▸ ACTIVITY: Among the lines of the data below, count those that hold the word "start". Answer with the number alone.

*-*-*

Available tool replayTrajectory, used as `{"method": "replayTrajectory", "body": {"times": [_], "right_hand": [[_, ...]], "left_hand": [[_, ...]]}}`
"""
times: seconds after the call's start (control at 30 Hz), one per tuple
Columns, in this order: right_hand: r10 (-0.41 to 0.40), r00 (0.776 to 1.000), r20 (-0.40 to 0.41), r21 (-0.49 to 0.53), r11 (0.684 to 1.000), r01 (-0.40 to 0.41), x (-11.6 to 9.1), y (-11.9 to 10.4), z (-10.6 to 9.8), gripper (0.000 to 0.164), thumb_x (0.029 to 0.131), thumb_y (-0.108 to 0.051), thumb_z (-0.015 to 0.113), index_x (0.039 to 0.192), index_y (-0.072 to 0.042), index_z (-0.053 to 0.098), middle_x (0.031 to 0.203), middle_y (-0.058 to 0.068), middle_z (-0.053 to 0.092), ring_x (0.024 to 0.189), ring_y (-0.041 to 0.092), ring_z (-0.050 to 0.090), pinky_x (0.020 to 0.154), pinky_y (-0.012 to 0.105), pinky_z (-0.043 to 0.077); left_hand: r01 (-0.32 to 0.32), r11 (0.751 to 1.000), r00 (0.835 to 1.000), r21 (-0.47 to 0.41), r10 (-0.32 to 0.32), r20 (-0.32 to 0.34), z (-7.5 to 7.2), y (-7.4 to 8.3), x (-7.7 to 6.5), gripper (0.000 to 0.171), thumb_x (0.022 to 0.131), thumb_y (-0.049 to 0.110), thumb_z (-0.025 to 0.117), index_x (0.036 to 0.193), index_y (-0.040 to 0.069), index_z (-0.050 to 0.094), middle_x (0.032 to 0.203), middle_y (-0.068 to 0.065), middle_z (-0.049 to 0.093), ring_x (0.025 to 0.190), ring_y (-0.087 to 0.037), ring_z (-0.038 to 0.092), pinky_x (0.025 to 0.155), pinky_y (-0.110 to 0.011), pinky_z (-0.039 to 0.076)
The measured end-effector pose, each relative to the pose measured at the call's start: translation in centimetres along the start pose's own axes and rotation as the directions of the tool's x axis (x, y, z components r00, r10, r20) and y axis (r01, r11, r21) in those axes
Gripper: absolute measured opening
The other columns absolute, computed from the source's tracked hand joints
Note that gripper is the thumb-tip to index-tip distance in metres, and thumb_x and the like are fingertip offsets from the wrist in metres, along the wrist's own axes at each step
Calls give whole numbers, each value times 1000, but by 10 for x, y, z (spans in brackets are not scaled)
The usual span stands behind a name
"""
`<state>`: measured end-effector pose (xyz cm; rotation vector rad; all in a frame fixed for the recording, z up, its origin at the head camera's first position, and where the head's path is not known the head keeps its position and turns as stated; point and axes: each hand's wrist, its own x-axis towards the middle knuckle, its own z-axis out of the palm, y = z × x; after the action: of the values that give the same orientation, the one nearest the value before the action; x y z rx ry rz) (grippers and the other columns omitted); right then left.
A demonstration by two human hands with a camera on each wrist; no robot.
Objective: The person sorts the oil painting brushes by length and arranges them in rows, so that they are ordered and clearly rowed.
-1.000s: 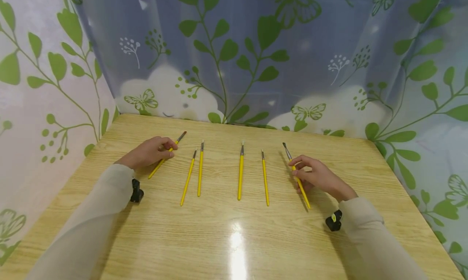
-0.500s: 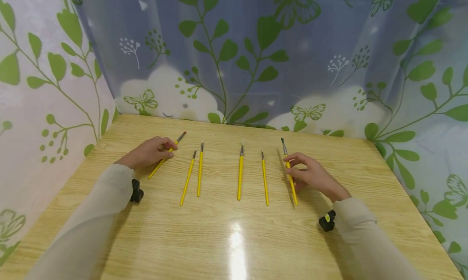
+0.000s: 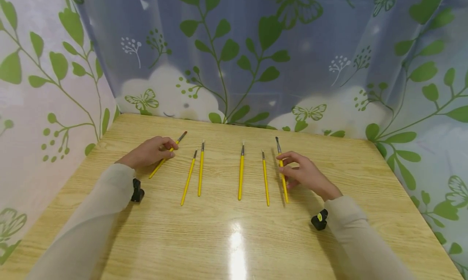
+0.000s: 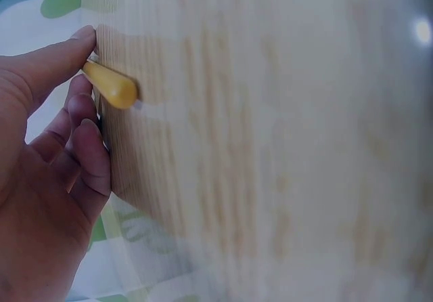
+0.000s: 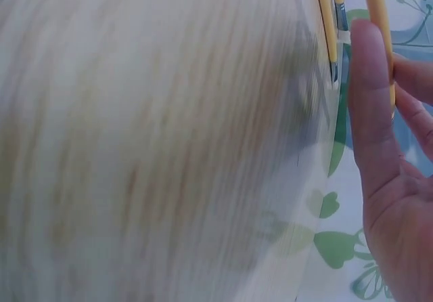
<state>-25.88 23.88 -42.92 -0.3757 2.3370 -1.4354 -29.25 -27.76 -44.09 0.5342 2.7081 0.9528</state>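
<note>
Near the table's far left, my left hand [image 3: 153,150] grips a slanted yellow paintbrush [image 3: 157,169] with dark reddish bristles. In the left wrist view its rounded handle end [image 4: 116,91] sticks out between thumb and fingers, close to the tabletop. On the right, my right hand [image 3: 305,175] pinches another yellow paintbrush [image 3: 283,186] between thumb and fingertips. That brush has dark bristles pointing away from me, and its shadow falls on the table beside it. A thinner yellow paintbrush [image 3: 265,182] lies just left of it.
Between the hands lie a thick paintbrush [image 3: 241,176] and, further left, a thin one [image 3: 188,182] beside a slightly longer one [image 3: 200,174]. The wooden table [image 3: 204,239] meets a leaf-patterned curtain [image 3: 241,68] at its back edge.
My right hand has moved left with its paintbrush, close to the thin brush, and the brush stands more upright in the head view. The left hand has stayed in place.
</note>
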Motion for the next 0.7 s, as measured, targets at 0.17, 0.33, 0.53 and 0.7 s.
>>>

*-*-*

▸ ANSWER TO THIS EXERCISE: 2